Night Comes to the Cumberlands: A Biography of a Depressed Area

By Harry M. Caudill | Go to book overview

CHAPTER TWO
A Harsh New Land Becomes Home Sweet Home

WITHIN the span of years mentioned in the last chapter, the Blue Ridge mountaineer had become a farmer, dependent upon crops and herded livestock rather than the forests for his livelihood, and willing, in some measure at least, to break with the old, unstable frontier tradition of hunting and Indian-style agriculture. Society in the Blue Ridge had undergone softening refinements, and there were few large tracts of new land to be found in the western mountains. So the long trickle of immigrants dried up, and the scattered inhabitants of the Cumberlands were left alone.
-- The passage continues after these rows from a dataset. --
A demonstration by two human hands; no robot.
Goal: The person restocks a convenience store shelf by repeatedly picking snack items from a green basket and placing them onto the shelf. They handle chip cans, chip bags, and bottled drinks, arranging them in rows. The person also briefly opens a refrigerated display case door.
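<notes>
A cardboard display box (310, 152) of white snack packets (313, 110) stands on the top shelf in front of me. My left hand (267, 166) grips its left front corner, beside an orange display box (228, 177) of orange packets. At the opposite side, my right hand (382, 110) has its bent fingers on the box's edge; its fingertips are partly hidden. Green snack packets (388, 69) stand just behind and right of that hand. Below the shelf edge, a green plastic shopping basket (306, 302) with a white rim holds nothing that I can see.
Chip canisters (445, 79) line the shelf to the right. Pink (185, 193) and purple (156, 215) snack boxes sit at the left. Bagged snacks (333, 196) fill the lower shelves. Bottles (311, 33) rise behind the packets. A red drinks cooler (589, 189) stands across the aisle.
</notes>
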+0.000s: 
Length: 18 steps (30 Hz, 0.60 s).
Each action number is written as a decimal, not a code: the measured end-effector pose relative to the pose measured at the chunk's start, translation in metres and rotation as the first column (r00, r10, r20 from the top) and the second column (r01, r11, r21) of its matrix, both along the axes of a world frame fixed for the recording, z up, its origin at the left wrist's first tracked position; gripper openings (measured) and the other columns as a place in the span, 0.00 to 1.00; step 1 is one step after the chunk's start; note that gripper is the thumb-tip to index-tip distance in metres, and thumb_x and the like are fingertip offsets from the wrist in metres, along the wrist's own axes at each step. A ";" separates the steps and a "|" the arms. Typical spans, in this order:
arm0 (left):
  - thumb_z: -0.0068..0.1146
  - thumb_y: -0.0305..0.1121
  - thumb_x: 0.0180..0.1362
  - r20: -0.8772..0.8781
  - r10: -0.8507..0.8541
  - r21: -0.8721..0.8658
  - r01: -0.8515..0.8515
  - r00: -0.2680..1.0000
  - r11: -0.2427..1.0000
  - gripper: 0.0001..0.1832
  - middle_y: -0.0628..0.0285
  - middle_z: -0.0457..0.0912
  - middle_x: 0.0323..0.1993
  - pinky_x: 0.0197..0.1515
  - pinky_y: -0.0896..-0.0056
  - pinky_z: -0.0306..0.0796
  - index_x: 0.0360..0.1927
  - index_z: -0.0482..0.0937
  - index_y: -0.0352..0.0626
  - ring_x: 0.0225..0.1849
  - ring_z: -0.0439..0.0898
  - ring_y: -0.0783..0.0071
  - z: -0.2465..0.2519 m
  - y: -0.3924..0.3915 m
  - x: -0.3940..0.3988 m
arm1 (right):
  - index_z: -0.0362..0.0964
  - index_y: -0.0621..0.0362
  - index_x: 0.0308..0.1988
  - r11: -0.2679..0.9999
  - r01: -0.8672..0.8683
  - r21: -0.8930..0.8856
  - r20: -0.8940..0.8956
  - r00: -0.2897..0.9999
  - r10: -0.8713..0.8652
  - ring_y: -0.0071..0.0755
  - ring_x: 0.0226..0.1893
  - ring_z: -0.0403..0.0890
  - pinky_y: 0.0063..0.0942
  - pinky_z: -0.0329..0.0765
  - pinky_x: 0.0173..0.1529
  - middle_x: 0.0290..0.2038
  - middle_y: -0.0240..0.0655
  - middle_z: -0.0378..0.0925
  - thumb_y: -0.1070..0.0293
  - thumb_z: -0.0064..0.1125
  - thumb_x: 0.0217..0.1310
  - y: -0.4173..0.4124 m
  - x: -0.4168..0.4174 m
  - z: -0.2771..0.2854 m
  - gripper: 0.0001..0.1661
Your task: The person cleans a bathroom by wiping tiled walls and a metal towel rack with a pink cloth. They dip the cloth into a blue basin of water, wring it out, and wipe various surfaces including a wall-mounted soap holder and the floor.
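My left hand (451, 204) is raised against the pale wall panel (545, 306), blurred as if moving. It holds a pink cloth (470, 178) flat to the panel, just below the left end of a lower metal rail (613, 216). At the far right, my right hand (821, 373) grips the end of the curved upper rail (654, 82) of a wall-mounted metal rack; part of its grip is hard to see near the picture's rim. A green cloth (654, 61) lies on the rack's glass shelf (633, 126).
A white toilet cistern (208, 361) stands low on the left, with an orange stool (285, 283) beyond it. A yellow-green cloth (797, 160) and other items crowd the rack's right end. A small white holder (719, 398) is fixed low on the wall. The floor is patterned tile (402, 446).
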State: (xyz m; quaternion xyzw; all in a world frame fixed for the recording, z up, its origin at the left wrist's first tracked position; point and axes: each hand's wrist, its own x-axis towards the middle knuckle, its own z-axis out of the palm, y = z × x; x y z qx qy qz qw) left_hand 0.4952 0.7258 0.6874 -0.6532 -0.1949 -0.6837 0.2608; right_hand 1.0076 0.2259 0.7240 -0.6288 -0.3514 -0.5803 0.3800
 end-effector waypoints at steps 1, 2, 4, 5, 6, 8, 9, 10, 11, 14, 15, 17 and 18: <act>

The trek from the Blue Ridge to the Cumberland Plateau was not an easy one, even for the rugged borderers. The escarpments of Pine and Black Mountains, straight as walls and almost as steep, were baffling barriers. Many passed through Cumberland Gap. Some came by way of less famous passes -- the Scuttle Hole, the Doubles, or Pound Gap. Some of their troubles were embalmed in songs which a wrinkled fiddler will still occasionally saw out:

In Cumberland Gap it got so cold
I couldn't keep from freezin' to death to save my soul.
Cumberland Gap is a dry old place,
Ye can't find water there to wash ye' face.
In the Cumberland Gap the cattle all died,
The men all swore and the women all cried.